§ **Exercise brief**: Retype all of the data shown below, keeping every character the same.

§ **Records to process**:
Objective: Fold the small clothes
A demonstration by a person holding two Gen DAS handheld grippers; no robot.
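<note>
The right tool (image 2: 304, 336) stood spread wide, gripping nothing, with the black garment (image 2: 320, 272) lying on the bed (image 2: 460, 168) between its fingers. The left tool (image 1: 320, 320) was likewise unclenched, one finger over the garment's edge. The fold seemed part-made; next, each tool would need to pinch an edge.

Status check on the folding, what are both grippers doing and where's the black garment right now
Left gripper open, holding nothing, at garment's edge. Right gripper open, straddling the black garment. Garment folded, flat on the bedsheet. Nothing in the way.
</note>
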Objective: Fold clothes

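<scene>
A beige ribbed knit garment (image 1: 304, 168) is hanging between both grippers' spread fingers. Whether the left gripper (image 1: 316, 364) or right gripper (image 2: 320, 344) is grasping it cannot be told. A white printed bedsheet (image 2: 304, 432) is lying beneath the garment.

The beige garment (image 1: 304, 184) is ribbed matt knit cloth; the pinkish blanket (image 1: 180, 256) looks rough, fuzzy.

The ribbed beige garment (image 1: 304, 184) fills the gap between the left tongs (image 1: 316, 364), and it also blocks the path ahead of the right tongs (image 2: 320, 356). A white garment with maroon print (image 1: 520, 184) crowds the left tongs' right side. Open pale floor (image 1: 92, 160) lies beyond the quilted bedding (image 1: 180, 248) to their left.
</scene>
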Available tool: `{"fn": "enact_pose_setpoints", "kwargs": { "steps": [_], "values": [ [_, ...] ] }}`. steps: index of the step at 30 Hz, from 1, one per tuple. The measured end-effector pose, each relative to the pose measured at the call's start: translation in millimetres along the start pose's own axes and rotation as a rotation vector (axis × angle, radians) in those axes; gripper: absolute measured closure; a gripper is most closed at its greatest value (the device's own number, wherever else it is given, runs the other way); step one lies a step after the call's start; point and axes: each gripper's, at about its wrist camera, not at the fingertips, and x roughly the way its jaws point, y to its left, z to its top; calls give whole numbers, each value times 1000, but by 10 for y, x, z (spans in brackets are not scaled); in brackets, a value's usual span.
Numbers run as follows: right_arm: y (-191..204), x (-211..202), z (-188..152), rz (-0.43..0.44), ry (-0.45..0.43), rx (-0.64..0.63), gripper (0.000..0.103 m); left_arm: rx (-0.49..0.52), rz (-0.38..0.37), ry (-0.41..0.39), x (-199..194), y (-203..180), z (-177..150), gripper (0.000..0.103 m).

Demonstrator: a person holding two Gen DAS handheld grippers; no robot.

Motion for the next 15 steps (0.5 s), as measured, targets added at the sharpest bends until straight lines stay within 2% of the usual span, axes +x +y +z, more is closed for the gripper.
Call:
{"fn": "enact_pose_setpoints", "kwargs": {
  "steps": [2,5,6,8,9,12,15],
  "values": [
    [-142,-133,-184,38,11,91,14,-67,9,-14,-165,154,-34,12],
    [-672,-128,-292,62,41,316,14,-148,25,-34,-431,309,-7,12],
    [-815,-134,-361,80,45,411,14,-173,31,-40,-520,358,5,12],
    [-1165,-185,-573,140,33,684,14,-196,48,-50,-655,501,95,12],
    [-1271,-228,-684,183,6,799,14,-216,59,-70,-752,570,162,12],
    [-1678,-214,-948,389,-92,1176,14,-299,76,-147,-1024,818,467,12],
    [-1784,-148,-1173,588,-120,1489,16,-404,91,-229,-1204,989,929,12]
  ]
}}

§ **Answer to this task**:
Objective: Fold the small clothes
A demonstration by a person holding two Gen DAS handheld grippers; no robot.
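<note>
The right tool (image 2: 304, 336) stood spread wide, gripping nothing, with the black garment (image 2: 320, 272) lying on the bed (image 2: 460, 168) between its fingers. The left tool (image 1: 320, 320) was likewise unclenched, one finger over the garment's edge. The fold seemed part-made; next, each tool would need to pinch an edge.

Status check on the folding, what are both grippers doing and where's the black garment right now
Left gripper open, holding nothing, at garment's edge. Right gripper open, straddling the black garment. Garment folded, flat on the bedsheet. Nothing in the way.
</note>
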Objective: Fold clothes

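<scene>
A beige ribbed knit garment (image 1: 304, 168) is hanging between both grippers' spread fingers. Whether the left gripper (image 1: 316, 364) or right gripper (image 2: 320, 344) is grasping it cannot be told. A white printed bedsheet (image 2: 304, 432) is lying beneath the garment.

The beige garment (image 1: 304, 184) is ribbed matt knit cloth; the pinkish blanket (image 1: 180, 256) looks rough, fuzzy.

The ribbed beige garment (image 1: 304, 184) fills the gap between the left tongs (image 1: 316, 364), and it also blocks the path ahead of the right tongs (image 2: 320, 356). A white garment with maroon print (image 1: 520, 184) crowds the left tongs' right side. Open pale floor (image 1: 92, 160) lies beyond the quilted bedding (image 1: 180, 248) to their left.
</scene>
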Available tool: `{"fn": "enact_pose_setpoints", "kwargs": { "steps": [_], "values": [ [_, ...] ] }}`. steps: index of the step at 30 Hz, from 1, one per tuple. The measured end-effector pose, each relative to the pose measured at the call's start: translation in millimetres along the start pose's own axes and rotation as a rotation vector (axis × angle, radians) in those axes; gripper: absolute measured closure; a gripper is most closed at its greatest value (the device's own number, wherever else it is given, runs the other way); step one lies a step after the call's start; point and axes: each gripper's, at about its wrist camera, not at the fingertips, and x roughly the way its jaws point, y to its left, z to its top; calls give whole numbers, each value times 1000, but by 10 for y, x, z (spans in brackets are not scaled); in brackets, a value's usual span.
Numbers run as follows: right_arm: y (-191..204), x (-211..202), z (-188..152), rz (-0.43..0.44), ry (-0.45..0.43), rx (-0.64..0.63), gripper (0.000..0.103 m); left_arm: rx (-0.49..0.52), rz (-0.38..0.37), ry (-0.41..0.39), x (-199..194), y (-203..180), z (-177..150), gripper (0.000..0.103 m).

Demonstrator: a person holding two Gen DAS handheld grippers; no robot.

Motion for the next 15 steps (0.5 s), as measured, targets added at the sharpest bends until straight lines stay within 2% of the usual span, axes +x +y +z, more is closed for the gripper.
Call:
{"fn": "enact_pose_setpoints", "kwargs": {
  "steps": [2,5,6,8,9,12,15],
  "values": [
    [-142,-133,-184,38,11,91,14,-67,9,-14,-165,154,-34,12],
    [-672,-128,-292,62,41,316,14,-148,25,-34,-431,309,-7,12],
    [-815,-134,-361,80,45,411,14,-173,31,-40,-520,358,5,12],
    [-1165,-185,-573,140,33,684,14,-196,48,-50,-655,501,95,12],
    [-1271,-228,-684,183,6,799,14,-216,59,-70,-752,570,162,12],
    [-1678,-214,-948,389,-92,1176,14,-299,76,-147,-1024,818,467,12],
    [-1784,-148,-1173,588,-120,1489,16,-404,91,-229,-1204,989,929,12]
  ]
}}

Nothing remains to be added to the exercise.